Posted on 10/01/2005 6:31:08 AM PDT by truthfinder9

Eugenie Scott Makes False Claims About Peer-Reviewed Paper on MSNBC

Today CSC Director Dr. Stephen Meyer debated Dr. Eugenie Scott of the NCSE on MSNBC. Dr. Scott claimed that there have been no peer-reviewed science articles which support intelligent design. This claim has also been made by plaintiffs' expert witnesses at the Dover trial. MSNBC host Dan Abrams had also been misled into believing this false claim.

Meyer, who authored a peer-reviewed science article supporting intelligent design, made a clear rebuttal. Yet Scott persisted in saying that his article did not support intelligent design. Meyer should know he wrote the article. Judge for yourself.
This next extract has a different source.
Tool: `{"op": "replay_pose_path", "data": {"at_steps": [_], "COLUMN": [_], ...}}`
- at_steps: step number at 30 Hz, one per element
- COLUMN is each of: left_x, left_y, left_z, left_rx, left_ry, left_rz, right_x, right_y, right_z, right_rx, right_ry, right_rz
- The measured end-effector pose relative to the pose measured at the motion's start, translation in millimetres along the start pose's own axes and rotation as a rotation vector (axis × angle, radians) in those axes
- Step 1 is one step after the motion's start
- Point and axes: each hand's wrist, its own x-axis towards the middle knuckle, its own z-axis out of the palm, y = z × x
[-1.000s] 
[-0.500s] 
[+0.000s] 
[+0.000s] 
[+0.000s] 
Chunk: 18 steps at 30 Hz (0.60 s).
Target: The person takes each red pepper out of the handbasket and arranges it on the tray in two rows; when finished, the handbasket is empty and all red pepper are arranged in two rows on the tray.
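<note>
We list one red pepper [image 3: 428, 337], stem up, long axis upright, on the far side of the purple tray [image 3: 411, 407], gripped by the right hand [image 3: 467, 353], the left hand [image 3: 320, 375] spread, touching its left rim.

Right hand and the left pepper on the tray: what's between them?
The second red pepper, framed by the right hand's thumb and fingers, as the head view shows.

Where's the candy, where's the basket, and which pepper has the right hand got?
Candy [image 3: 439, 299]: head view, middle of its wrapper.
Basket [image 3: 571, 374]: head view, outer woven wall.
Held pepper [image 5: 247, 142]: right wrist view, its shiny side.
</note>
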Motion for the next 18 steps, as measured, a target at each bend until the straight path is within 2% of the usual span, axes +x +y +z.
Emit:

Here is what Meyer's article actually says:

"An experience-based analysis of the causal powers of various explanatory hypotheses suggests purposive or intelligent design as a causally adequate--and perhaps the most causally adequate--explanation for the origin of the complex specified information required to build the Cambrian animals and the novel forms they represent. For this reason, recent scientific interest in the design hypothesis is unlikely to abate as biologists continue to wrestle with the problem of the origination of biological form and the higher taxa."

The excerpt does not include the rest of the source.